# Cumberland



## Cituan Rats (Aug 25, 2018)

Is it ok to beach your boat on Cumberland and get out or is that a no no


----------



## Ihunt (Aug 26, 2018)

I know they do it on the south end every weekend.


----------



## WalkinDead (Aug 26, 2018)

I have been curious about this also, as there are a couple of beaches there I would love to seine.


----------



## Kaisrus6 (Aug 27, 2018)

I have beached my boat and camped at the primitive site on the north end of the island, but this was during the primitive deer hunt.


----------



## hawkdriver (Sep 1, 2018)

I was there last weekend and saw several boats beached on the south end of the island...along the st marys. careful if you exit the st marys, there is a 3 mile long rock jetty the extends out on the north end of the channel. if you put in at the meeting st boat ramp theres plenty of parking and an easy ride to the south end of the island. the rules say just dont anchor inside the wilderness area...that's much further north


----------



## Cituan Rats (Sep 1, 2018)

Thanks


----------



## PURVIS (Oct 7, 2018)

If you set foot on the island you must have a national park pass I buy mine once a year its 75$ and good for you and 3 more people and you can go anywhere that belongs to the Seashore park that includes using the docks.bathrooms and beachs.


----------



## JackSprat (Oct 7, 2018)

PURVIS said:


> If you set foot on the island you must have a national park pass I buy mine once a year its 75$ and good for you and 3 more people and you can go anywhere that belongs to the Seashore park that includes using the docks.bathrooms and beachs.

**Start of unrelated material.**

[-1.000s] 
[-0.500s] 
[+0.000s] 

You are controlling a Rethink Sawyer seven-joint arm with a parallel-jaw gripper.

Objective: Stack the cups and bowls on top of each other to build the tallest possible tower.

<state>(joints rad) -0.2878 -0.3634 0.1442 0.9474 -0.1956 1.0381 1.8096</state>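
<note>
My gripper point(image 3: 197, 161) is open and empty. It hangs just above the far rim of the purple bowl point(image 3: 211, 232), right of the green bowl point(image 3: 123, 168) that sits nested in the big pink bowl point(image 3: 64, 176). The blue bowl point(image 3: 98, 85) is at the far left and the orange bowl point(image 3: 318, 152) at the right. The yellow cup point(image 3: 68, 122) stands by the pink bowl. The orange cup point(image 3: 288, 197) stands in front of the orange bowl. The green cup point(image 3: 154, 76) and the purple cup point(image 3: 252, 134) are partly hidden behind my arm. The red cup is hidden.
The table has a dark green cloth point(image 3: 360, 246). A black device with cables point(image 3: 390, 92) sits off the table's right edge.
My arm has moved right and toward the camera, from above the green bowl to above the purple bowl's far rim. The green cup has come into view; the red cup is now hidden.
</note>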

The beach below the mean high tide mark belongs to the State of Georgia.


----------



## PURVIS (Oct 8, 2018)

JackSprat you are right so that along with a part pass should give you enough to stand on if you are ever questioned but I have seen people all along the back side of the south end and have taken my family there many times the water is as clean and clear as it gets along this part of the coast you can also dock and buy a day pass at both docks there is a outside box like most state parks have.


----------



## WalkinDead (Oct 8, 2018)

Anyone ever seine that area.  I've always wanted to do so, but don't have a boat to get there.


----------



## JackSprat (Oct 8, 2018)

PURVIS said:


> JackSprat you are right so that along with a part pass should give you enough to stand on if you are ever questioned but I have seen people all along the back side of the south end and have taken my family there many times the water is as clean and clear as it gets along this part of the coast you can also dock and buy a day pass at both docks there is a outside box like most state parks have.

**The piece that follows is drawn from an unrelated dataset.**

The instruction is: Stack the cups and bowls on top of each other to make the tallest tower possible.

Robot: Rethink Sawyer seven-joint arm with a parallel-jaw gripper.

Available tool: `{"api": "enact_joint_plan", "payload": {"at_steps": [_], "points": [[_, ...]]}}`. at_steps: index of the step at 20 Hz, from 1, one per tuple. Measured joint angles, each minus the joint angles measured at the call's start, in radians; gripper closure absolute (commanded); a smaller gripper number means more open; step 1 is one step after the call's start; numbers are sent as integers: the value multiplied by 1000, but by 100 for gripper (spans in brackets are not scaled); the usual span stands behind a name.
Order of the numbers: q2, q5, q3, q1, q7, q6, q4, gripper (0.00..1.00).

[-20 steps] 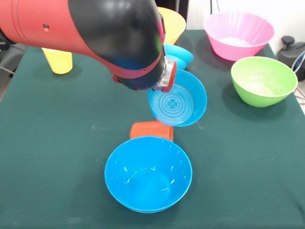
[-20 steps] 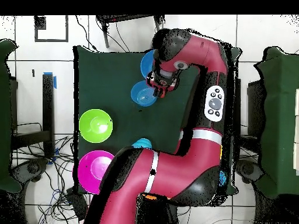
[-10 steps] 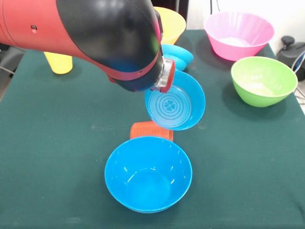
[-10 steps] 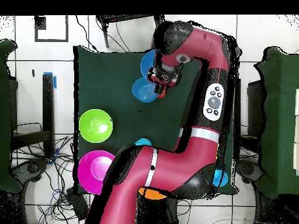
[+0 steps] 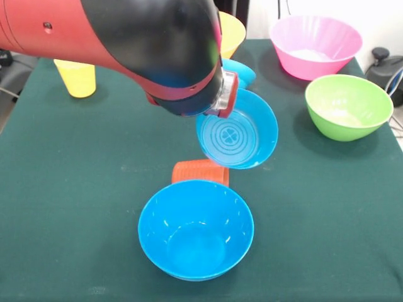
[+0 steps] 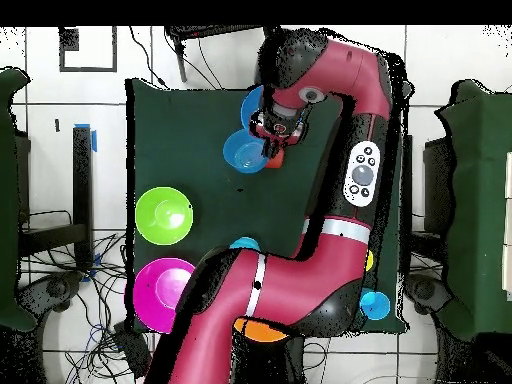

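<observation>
My gripper (image 6: 267, 148) is shut on the rim of the small ridged blue bowl (image 5: 237, 131), which hangs tilted above the table with its inside facing the front camera. The arm hides the fingers in the front view. Just below lie the orange-red ribbed cup (image 5: 200, 170) on its side and, in front of it, the medium blue bowl (image 5: 196, 229), upright and empty. The other small blue bowl (image 5: 240, 70) sits near the yellow-orange bowl (image 5: 229, 30). The pink bowl (image 5: 315, 45) and green bowl (image 5: 347, 106) stand apart at the right. The yellow cup (image 5: 77, 78) stands at the far left. No tower shows.
The sky blue cup (image 6: 375, 304) stands near the robot's base in the overhead view. The arm's thick red and black body (image 5: 126, 44) hangs over the far left half of the green cloth table (image 5: 75, 189). Chairs and cables ring the table.
The arm has shifted a little. The held ridged bowl moved slightly right in the front view, and stays tilted above the orange-red cup.
</observation>
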State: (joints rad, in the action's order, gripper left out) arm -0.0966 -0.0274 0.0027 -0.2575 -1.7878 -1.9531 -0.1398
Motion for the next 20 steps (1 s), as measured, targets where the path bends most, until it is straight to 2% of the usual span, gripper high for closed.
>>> {"api": "enact_joint_plan", "payload": {"at_steps": [8, 20], "points": [[-9, -29, 0, 2, 0, 0, 19, 100], [-33, -32, 0, 2, 0, 0, 60, 100]]}}
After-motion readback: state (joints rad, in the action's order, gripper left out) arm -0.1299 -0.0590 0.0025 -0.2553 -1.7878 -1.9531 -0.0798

i guess I should have expanded my point,  If you just want to day hook - eat lunch, stretch your legs, fish the surf a bit, you don't need a park pass as long as your anchor and boat  (and you)are below the high tide line.  We used to sail around Cumberland, and would take advantage of this for a break, so we didn't have to deal with all the federal bureaucracy.


----------



## PURVIS (Oct 24, 2018)

JackSprat said:


> you don't need a park pass as long as your anchor and boat (and you)are below the high tide line.


Is this the law or rules for all of our Ga. coast and islands I have seen this and never knew if it was correct


----------



## Down4Count (Oct 24, 2018)

You need no pass as long as you are not past the high tide mark. Beach is fair game.


----------



## JackSprat (Oct 24, 2018)

Down4Count said:


> You need no pass as long as you are not past the high tide mark. Beach is fair game.

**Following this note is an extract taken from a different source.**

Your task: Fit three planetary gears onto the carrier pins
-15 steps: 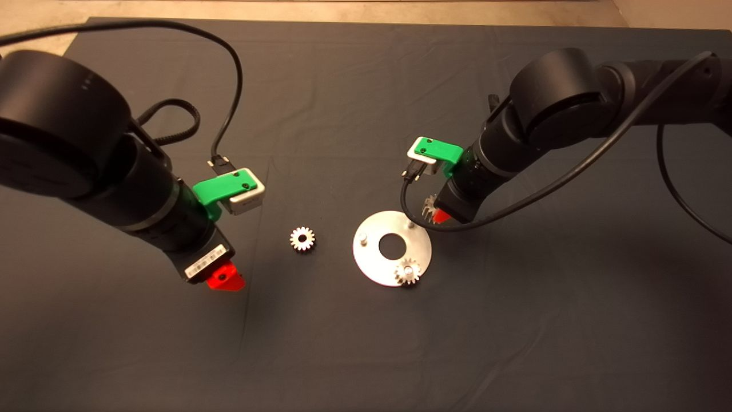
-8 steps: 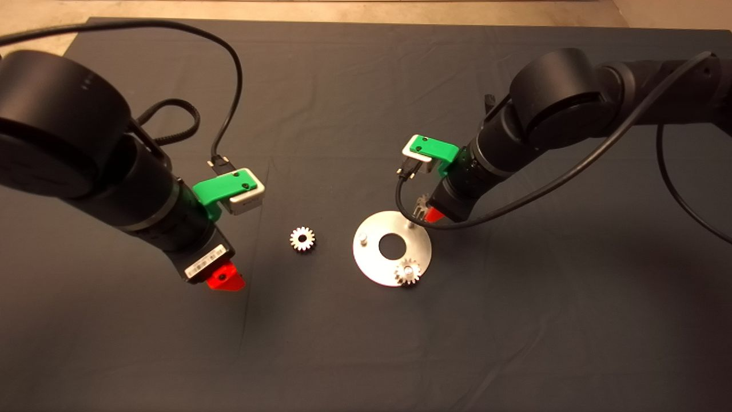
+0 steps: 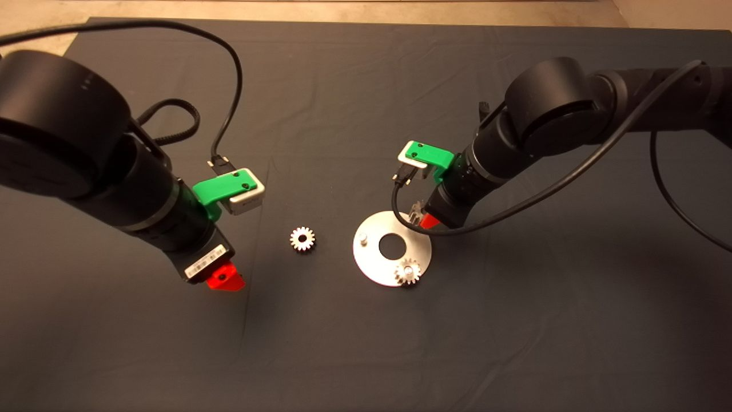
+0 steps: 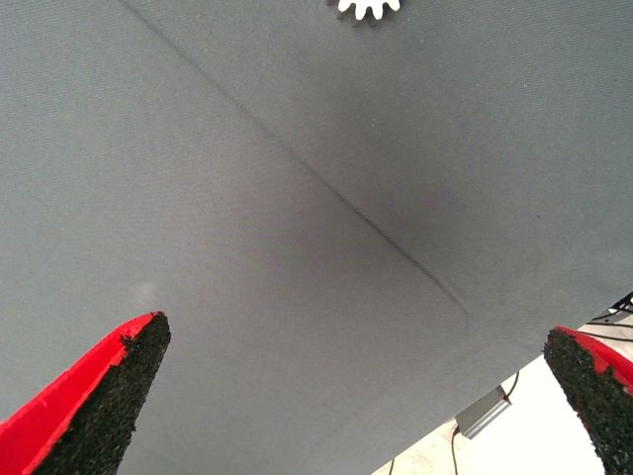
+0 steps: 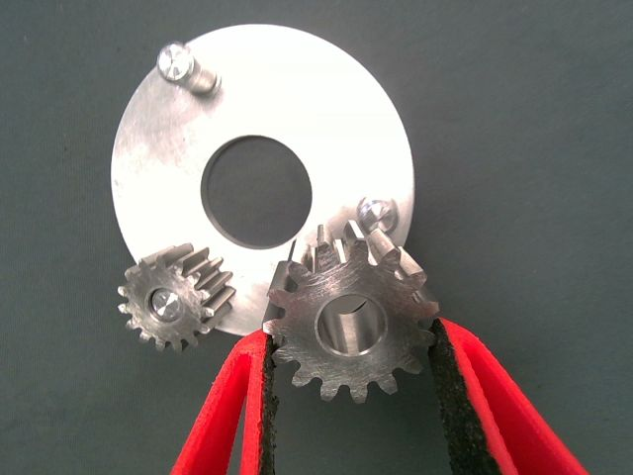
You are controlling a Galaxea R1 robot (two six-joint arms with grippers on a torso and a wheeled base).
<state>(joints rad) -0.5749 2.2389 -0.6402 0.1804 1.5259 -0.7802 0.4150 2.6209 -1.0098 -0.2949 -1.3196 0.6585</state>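
- The right claw [image 5: 351, 396] is clamped on one planetary gear [image 5: 351, 322], holding it just above the far-right edge of the silver disc [image 3: 372, 269], beside a bare carrier pin [image 5: 376, 211].
- A second gear [image 3: 408, 272] sits on the pin at the disc's near edge.
- The pin [image 3: 363, 237] on the disc's left side is bare.
- A third gear [image 3: 302, 238] lies flat on the dark mat [image 3: 343, 343], left of the disc.
- The left claw [image 4: 346, 396] hangs over bare mat left of that gear, fingers spread wide apart, holding nothing.

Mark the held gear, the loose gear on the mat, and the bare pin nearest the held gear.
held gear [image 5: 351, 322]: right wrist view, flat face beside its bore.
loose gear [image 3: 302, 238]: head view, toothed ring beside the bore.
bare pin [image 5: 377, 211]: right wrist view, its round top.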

Everything from the mean high tide level to the bottom 3 miles offshore belongs to the State of Georgia in all salt waters.

Of course several years ago, a guy got killed by the caretaker on Little St. Simons, who thought the law didn't apply to it (or something)


----------



## seastrike (Oct 25, 2018)

JackSprat said:


> Everything from the mean high tide level to the bottom 3 miles offshore belongs to the State of Georgia in all salt waters.
> 
> Of course several years ago, a guy got killed by the caretaker on Little St. Simons, who thought the law didn't apply to it (or something)


crazy... I haven't heard about that story. do you have a link or anything.


----------